Dicho sin exagerar, no había cosa que no hiciera de manera distinta, hasta insólita. Cabecear, chutar con ambas piernas por igual, driblar, pasar, desmarcarse, en fin. Particularmente fue sobresaliente por su manera de amagar, realizado desde los movimientos de su cintura, insinuando una maniobra, mientras realizaba otra, la que nadie esperaba.

México 70

Lo volví a ver, esta vez por televisión, en el Campeonato Mundial de 1970, con sede en México, comandando la selección brasileña, tal vez la mejor que haya existido en la historia del balompié junto, me parece, a la naranja mecánica holandesa de 1974, encabezada por Johan Cruyff.

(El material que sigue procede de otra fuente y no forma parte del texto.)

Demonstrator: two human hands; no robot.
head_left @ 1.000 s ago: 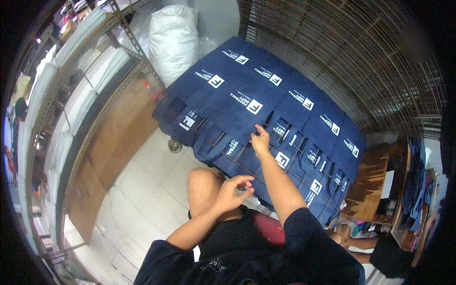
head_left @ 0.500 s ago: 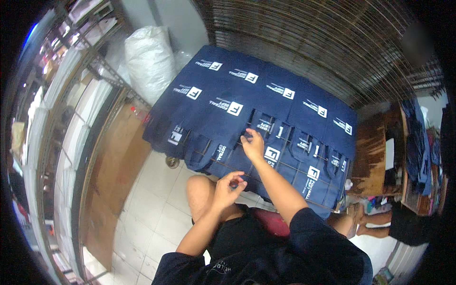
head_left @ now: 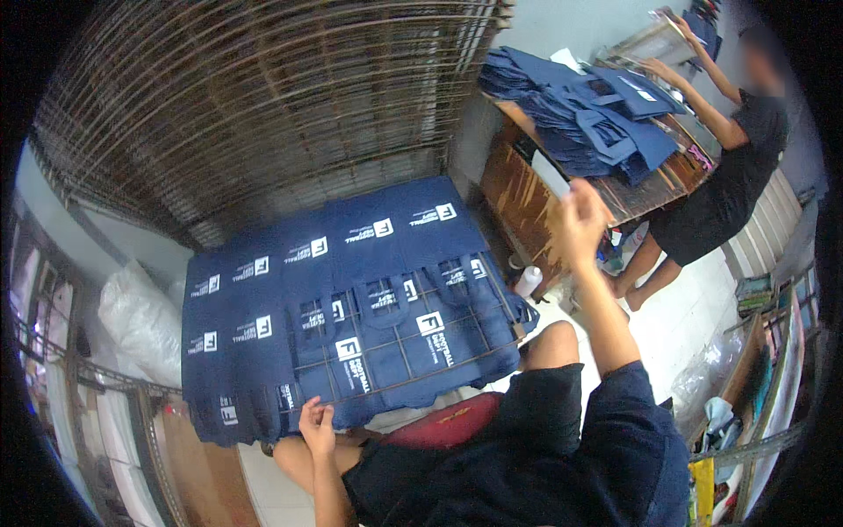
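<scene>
Navy fabric bags with white prints lie in overlapping rows on a wire rack in front of me. Along the rack's near edge, thin metal bars cross over the bags. My left hand is just off this near edge, fingers loosely bent and holding nothing that I can see. Raised to the right of the rack, my right hand is slightly blurred; its fingers are half curled and apart, and no object shows in them. Behind it stands a worn wooden table bearing a pile of navy bags.
More wire racks slant up behind the bags. A person at the wooden table grips a framed screen. A white bottle stands beside the rack, a white plastic sack at the left. I sit on a red seat.
My view has swung right, bringing the wooden table and the person into sight. My right hand has left the bags and risen to the right. My left hand stays near the rack's front edge.
</scene>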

A lo largo de los varios partidos disputados en suelo azteca, Pelé dejó la sensación de que cada jugada en la que intervino tuvo el toque propio de un mago, que era una suerte de barajita sacada de su sombrero para sorpresa de todos, creo que incluso hasta de él mismo. Entre sus genialidades estuvo el que se considera el “mejor gol que no fue”, resultado de un doble amague ante Ladislao Mazurkiewicz, el gran portero uruguayo, que culminó con la pelota rozando el poste derecho, sin entrar en la portería

Cosmos

Como han señalado diversos autores, Pelé fue conocido mundialmente gracias a las numerosas giras que realizaba con su equipo, el Santos, al final de las cuales volvía a Brasil y jugaba varios partidos del campeonato local

Como señala el sociólogo Pablo Alabarcés, fue tan famoso que, a finales de la década de los sesenta, en una de las tantas guerras internas de la época colonial en África, en Biafra, en el viejo Congo, se firmó un armisticio para que todo el mundo pudiera ir a ver jugar a Pelé. El tema era que había que ir a verlo jugar al estadio, no había ni televisión, ni satélite.

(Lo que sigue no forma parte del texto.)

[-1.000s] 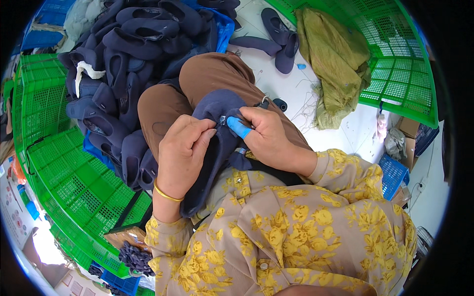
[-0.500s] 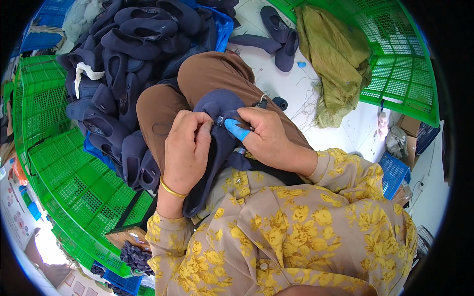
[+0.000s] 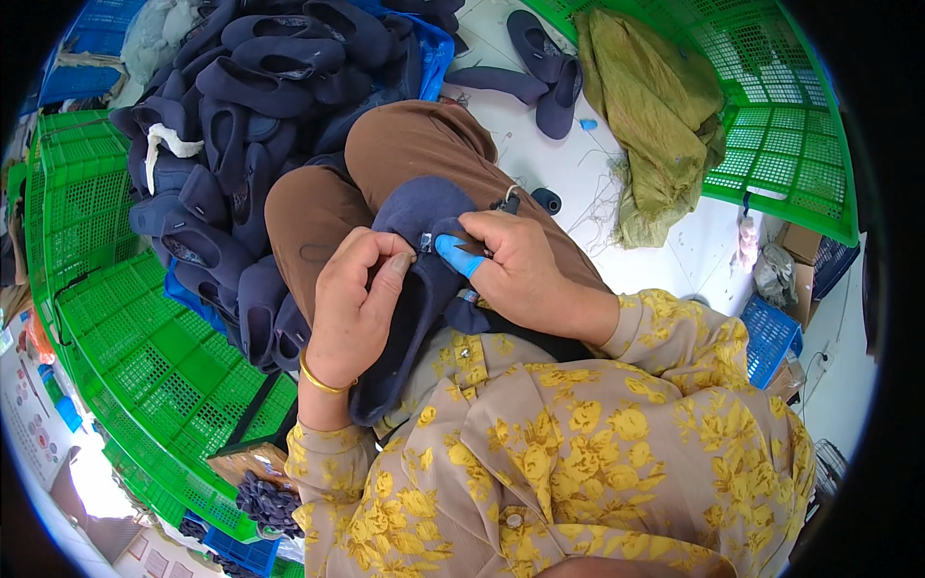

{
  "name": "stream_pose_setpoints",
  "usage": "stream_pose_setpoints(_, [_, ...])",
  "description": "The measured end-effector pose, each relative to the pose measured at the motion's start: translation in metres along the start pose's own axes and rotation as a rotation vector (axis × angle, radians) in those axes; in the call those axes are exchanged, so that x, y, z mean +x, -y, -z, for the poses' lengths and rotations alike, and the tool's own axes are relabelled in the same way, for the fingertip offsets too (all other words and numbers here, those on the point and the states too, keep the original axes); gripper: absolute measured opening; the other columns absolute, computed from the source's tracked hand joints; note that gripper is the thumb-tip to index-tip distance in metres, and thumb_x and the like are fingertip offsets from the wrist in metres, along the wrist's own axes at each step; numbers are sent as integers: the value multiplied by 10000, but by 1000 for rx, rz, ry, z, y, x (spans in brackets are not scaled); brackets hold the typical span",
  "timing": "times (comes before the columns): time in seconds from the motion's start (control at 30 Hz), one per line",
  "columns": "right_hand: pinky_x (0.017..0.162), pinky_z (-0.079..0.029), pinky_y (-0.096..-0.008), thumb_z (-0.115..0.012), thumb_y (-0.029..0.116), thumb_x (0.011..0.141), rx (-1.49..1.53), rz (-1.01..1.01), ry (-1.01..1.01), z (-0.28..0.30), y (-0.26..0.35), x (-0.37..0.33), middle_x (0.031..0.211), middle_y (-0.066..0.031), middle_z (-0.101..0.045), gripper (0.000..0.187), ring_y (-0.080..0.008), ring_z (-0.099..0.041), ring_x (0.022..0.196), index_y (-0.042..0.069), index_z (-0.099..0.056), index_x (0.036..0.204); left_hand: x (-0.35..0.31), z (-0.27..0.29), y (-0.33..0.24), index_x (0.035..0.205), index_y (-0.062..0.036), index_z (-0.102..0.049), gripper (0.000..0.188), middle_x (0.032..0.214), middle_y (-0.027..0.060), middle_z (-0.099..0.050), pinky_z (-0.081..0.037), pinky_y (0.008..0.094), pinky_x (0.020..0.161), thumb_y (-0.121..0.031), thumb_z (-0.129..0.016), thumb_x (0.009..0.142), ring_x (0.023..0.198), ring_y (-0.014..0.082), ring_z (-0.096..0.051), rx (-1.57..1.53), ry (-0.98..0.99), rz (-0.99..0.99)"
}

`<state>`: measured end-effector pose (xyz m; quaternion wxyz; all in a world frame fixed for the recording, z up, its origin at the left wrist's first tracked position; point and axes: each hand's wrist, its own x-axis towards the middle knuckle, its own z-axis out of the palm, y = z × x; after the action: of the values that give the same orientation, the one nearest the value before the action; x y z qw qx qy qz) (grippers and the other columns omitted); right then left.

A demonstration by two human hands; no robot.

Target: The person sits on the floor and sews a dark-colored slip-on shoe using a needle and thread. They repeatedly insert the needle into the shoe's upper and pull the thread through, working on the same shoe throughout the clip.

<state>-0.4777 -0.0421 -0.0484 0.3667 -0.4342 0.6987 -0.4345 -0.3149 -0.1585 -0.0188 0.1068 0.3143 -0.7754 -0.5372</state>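
A navy cloth shoe (image 3: 422,202) lies across my lap, its toe pointing away and its opening towards me. A small pale label (image 3: 426,243) shows at the edge of the opening. My left hand (image 3: 358,299) is closed, thumb and forefinger pinching at the shoe's edge beside this label. My right hand (image 3: 515,260), a blue cover on its thumb, presses against the other side of the label. A narrow dark tool (image 3: 475,247) shows between that thumb and forefinger; its kind is mostly hidden by the fingers.
Many similar navy shoes (image 3: 279,58) are heaped at the left, beside green plastic crates (image 3: 183,385). More shoes (image 3: 554,87) lie on the white floor, near an olive cloth sack (image 3: 655,116). Another green crate (image 3: 771,144) and a blue basket (image 3: 771,337) stand at the right.
My left hand has shifted slightly down and left, its fingertips drawing back from the label. The shoe has tilted a little; my right hand has barely moved.
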Motion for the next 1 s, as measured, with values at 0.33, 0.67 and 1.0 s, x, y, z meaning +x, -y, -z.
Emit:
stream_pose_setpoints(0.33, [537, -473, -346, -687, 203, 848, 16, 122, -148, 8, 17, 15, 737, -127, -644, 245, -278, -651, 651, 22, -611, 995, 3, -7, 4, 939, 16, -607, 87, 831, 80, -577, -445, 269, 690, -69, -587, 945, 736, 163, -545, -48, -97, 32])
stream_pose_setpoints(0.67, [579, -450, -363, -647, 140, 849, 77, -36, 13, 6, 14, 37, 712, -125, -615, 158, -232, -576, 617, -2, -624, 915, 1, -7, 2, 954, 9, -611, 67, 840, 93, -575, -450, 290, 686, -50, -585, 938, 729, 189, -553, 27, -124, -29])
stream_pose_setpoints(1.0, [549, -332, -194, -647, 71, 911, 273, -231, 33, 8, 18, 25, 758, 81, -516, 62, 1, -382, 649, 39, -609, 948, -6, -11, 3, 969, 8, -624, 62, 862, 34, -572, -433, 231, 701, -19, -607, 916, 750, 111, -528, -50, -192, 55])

Tal no es el caso de Maradona, por ejemplo. La globalización y el desarrollo de nuevas tecnologías permitieron que su carrera pudiera verse en todo el mundo, con una frecuencia casi semanal.

Señalo lo anterior a propósito del final de la carrera de Pelé. cuando se fue al Cosmos norteamericano a fin de quemar sus últimos cartuchos, promoviendo el desarrollo del “soccer” en Estados Unidos, y, supongo, tratando también de ganarse unos cuantos dólares, seguramente más de los que se pudo guardar en el bolsillo durante toda su vida, pues en su época de oro el negocio del fútbol no era ni la sombra de lo que representó luego y por tanto, el mercado internacional de piernas no funcionaba como en la actualidad. Pero, por encima de todo, el contrato de Pelé no podía negociarse, dado que el gobierno había declarado su figura como “tesoro nacional”.

Al currículum de Pelé no le falta nada importante, de lo cual Google da buena cuenta. En la lista interminable de éxitos sobresalen, desde luego, los tres campeonatos mundiales que obtuvo con la camiseta verde amarilla. Imposible, así pues, no admirar a este gran jugador por sus hazañas en la alfombra verde.